━━ DATA SECTION ━━

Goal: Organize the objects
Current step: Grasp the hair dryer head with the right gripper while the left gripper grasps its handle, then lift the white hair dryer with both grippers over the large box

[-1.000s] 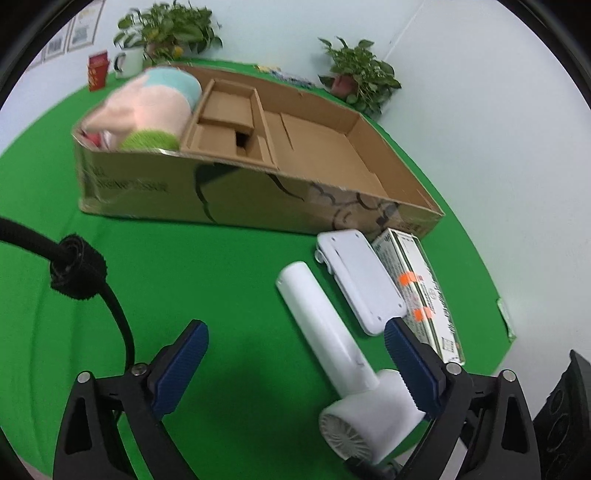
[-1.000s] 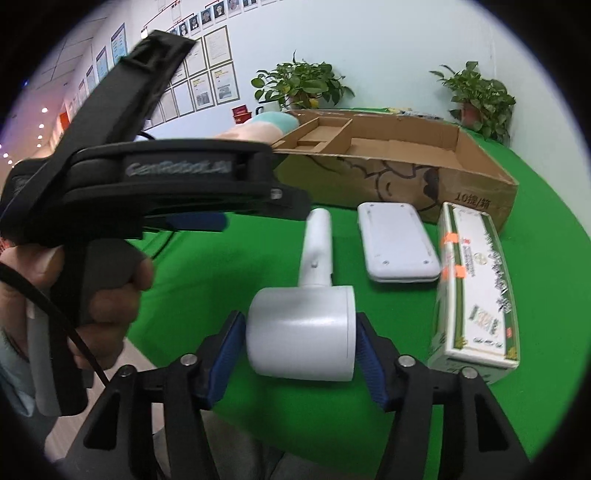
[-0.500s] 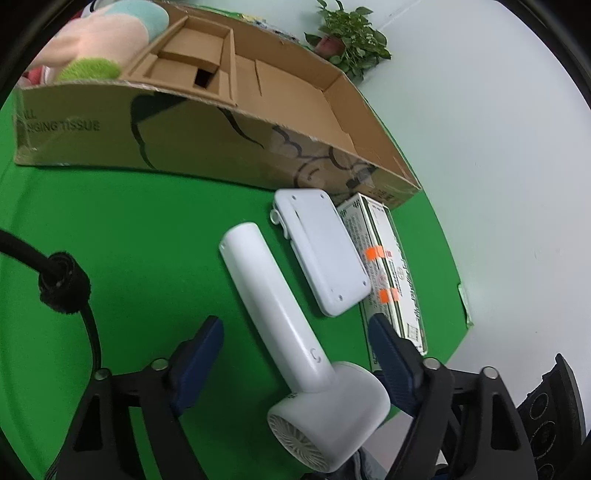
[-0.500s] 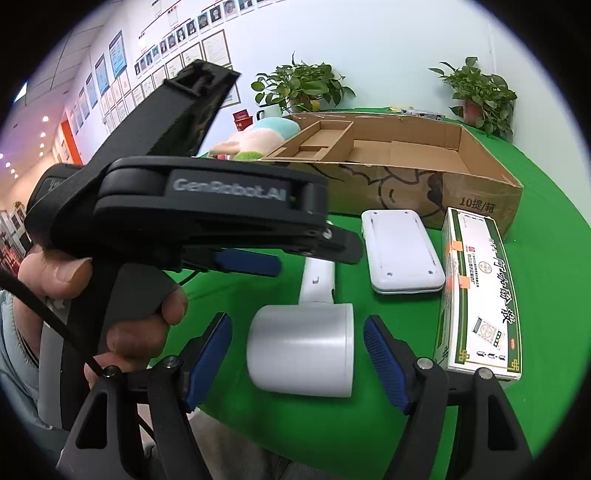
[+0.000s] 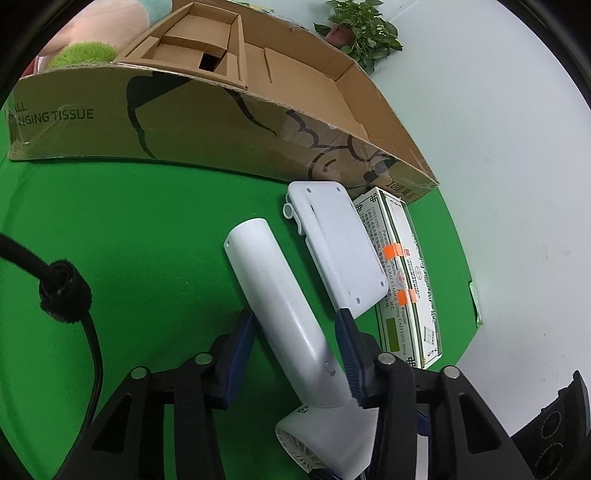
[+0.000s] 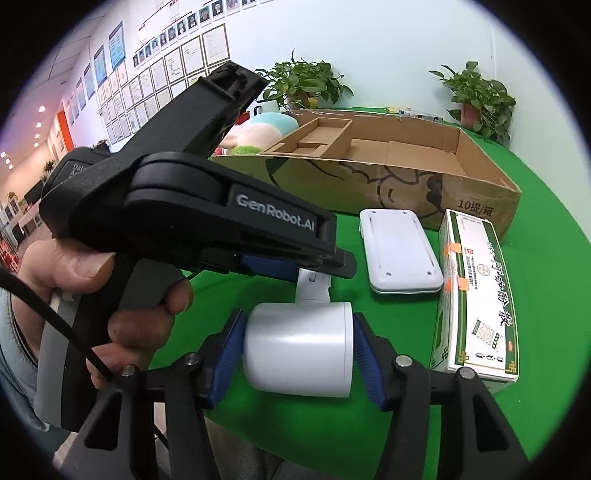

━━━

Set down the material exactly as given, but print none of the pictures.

▶ RESPONSE:
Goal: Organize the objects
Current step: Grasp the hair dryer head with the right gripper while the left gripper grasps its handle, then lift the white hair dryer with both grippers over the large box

[-1.000s] 
[-1.000s] 
[-0.500s] 
[-0.500s] 
[+0.000s] 
[+0.000s] 

Response complete; there is no more output.